With the line containing "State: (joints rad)" as the start and the line containing "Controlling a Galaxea" as the end, transcribe that span of the entries below exactly, including both.

RECORDS FOR THE TASK
▼

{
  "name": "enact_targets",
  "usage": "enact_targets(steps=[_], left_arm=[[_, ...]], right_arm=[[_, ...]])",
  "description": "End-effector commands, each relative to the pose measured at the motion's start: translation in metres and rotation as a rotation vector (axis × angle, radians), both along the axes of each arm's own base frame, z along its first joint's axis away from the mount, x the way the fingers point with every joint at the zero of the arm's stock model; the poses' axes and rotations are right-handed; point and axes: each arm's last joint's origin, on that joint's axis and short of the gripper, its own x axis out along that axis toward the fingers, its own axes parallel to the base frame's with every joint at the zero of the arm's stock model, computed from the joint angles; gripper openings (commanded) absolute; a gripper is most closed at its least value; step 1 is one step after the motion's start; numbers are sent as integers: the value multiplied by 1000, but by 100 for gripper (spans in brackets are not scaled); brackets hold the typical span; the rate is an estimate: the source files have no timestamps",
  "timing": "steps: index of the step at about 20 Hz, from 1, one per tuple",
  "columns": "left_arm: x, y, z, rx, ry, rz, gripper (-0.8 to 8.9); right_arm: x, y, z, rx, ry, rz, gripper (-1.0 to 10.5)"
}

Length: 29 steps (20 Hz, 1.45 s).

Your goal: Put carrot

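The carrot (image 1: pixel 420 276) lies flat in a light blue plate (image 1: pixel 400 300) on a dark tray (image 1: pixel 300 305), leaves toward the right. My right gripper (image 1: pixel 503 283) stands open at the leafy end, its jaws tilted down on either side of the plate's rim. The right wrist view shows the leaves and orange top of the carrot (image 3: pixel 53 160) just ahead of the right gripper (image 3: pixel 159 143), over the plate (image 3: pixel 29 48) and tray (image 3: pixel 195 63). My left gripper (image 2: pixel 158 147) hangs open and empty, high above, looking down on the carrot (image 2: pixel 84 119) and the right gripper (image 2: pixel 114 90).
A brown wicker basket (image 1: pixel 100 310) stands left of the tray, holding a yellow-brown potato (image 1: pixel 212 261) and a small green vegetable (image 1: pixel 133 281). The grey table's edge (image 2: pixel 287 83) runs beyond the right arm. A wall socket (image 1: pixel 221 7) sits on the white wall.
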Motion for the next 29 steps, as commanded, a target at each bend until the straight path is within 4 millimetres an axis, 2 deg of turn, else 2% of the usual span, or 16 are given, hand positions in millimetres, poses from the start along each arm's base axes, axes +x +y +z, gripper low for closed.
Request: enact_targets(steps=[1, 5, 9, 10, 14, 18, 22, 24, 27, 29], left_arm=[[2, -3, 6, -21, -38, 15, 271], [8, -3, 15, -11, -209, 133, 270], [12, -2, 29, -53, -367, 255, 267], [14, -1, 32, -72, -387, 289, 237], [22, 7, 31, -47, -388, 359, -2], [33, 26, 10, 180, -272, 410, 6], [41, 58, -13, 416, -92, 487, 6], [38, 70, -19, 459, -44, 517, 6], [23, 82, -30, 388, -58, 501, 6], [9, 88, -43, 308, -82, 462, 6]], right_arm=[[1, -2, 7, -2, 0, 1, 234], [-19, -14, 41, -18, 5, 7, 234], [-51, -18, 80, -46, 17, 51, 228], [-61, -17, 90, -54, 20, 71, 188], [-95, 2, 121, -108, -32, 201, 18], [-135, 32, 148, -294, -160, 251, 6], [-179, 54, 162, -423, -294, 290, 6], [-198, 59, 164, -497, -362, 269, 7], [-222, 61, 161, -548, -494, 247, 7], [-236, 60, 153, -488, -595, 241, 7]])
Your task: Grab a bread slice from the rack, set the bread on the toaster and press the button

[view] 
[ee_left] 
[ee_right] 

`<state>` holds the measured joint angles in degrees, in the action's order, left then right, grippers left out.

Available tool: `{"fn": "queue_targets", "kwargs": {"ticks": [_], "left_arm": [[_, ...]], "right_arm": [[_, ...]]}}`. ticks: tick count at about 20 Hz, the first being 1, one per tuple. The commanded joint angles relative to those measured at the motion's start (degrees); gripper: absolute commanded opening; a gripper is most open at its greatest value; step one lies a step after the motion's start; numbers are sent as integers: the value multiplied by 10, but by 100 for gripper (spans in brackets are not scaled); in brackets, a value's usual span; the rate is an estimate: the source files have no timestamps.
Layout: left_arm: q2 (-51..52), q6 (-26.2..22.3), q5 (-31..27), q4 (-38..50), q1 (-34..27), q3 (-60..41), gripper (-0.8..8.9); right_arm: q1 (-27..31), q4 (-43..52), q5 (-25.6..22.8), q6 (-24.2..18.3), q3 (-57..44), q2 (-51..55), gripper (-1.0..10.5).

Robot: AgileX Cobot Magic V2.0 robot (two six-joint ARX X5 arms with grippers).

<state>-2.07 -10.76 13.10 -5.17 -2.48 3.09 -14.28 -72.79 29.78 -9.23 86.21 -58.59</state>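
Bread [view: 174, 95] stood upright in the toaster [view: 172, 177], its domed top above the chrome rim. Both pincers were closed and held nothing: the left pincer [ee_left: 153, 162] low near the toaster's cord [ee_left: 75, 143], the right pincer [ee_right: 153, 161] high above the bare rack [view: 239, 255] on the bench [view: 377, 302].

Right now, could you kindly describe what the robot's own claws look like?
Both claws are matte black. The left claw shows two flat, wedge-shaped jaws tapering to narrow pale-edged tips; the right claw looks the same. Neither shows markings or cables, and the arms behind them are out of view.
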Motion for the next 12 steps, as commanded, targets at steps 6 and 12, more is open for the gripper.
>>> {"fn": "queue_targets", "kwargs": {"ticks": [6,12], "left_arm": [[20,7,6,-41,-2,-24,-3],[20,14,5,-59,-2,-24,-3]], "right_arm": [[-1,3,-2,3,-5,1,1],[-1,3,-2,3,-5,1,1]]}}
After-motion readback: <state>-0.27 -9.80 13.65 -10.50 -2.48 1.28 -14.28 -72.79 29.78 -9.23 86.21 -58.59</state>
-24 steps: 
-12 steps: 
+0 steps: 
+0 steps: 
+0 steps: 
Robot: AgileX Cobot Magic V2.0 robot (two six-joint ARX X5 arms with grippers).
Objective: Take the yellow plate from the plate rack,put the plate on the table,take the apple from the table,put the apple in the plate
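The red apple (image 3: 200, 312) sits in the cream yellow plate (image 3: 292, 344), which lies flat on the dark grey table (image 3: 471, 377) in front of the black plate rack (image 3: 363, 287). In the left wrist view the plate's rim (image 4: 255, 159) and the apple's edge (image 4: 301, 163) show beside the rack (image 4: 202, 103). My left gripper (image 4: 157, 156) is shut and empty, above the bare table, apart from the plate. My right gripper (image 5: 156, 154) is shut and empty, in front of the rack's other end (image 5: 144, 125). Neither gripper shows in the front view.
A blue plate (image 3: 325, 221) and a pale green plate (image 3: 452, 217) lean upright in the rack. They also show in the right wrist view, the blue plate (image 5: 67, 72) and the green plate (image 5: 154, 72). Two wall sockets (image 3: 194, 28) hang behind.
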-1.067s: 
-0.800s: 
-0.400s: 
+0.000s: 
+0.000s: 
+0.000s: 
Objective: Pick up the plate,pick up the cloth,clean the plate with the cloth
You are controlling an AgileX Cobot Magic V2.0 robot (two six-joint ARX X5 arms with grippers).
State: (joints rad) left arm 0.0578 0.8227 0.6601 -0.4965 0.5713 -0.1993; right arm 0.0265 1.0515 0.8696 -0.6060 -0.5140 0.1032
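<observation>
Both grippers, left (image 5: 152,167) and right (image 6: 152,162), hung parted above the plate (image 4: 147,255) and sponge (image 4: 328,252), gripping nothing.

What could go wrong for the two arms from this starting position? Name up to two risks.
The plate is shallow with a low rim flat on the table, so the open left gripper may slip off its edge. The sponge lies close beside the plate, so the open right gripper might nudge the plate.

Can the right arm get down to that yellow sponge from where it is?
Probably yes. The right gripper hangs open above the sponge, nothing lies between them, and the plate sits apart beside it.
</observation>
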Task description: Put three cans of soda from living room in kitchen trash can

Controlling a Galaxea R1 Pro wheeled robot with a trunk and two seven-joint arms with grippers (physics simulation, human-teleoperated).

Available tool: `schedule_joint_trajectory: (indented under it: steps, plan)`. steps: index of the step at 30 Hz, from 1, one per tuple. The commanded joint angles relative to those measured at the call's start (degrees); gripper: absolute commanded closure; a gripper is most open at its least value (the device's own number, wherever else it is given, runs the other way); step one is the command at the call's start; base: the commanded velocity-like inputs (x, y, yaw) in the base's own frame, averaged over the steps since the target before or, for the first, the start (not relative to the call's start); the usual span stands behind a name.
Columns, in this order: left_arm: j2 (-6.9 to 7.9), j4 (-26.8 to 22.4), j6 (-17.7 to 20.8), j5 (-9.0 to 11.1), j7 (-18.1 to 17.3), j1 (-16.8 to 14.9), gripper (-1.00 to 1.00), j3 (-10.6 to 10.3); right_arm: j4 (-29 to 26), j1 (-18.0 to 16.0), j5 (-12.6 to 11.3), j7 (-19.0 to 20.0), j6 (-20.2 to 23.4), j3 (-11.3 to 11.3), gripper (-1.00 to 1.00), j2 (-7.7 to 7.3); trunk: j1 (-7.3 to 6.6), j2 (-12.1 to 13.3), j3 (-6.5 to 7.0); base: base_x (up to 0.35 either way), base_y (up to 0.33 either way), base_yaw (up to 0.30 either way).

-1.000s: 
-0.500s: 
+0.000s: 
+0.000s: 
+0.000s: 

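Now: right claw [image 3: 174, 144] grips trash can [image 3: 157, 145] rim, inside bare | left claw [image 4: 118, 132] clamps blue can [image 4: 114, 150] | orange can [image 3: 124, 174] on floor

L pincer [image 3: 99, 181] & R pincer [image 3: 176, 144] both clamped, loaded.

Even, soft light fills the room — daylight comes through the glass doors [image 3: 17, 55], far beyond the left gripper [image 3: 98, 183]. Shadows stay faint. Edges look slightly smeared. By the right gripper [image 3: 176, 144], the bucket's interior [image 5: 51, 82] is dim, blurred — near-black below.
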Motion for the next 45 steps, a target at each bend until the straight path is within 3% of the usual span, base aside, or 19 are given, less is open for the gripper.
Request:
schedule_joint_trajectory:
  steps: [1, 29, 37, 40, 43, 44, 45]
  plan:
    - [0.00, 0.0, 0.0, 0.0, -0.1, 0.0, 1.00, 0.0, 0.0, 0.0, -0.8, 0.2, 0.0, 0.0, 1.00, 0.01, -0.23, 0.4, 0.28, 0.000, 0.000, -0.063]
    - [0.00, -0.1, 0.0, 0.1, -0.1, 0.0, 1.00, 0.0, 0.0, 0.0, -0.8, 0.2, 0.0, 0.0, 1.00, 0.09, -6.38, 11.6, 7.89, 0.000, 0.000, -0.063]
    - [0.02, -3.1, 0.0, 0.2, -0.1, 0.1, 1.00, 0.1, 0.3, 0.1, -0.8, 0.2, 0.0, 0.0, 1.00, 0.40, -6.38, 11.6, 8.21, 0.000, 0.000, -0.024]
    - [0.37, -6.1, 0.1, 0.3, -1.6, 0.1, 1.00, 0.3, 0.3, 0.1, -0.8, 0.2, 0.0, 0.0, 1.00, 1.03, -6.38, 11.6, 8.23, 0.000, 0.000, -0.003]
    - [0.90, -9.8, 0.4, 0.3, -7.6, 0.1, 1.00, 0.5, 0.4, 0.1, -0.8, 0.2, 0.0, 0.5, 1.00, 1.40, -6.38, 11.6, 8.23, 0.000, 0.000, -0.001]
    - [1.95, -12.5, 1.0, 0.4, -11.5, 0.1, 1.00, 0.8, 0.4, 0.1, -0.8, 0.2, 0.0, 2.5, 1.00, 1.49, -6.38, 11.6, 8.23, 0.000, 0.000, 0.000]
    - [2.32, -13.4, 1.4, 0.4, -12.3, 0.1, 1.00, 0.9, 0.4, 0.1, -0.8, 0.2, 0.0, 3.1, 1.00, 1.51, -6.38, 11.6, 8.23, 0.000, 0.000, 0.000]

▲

EXERCISE ANSWER
State: (joints rad) left arm 0.0578 0.8227 0.6601 -0.4965 0.5713 -0.1993; right arm 0.0265 1.0515 0.8696 -0.6060 -0.5140 0.1032
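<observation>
Both grippers, left (image 5: 152,167) and right (image 6: 152,162), hung parted above the plate (image 4: 147,255) and sponge (image 4: 328,252), gripping nothing.

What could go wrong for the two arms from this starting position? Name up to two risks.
The plate is shallow with a low rim flat on the table, so the open left gripper may slip off its edge. The sponge lies close beside the plate, so the open right gripper might nudge the plate.

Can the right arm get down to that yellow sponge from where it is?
Probably yes. The right gripper hangs open above the sponge, nothing lies between them, and the plate sits apart beside it.
</observation>
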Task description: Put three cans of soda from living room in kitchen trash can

Controlling a Galaxea R1 Pro wheeled robot with a trunk and two seven-joint arms with grippers (physics simulation, human-teleoperated).

Work on the exercise is finished.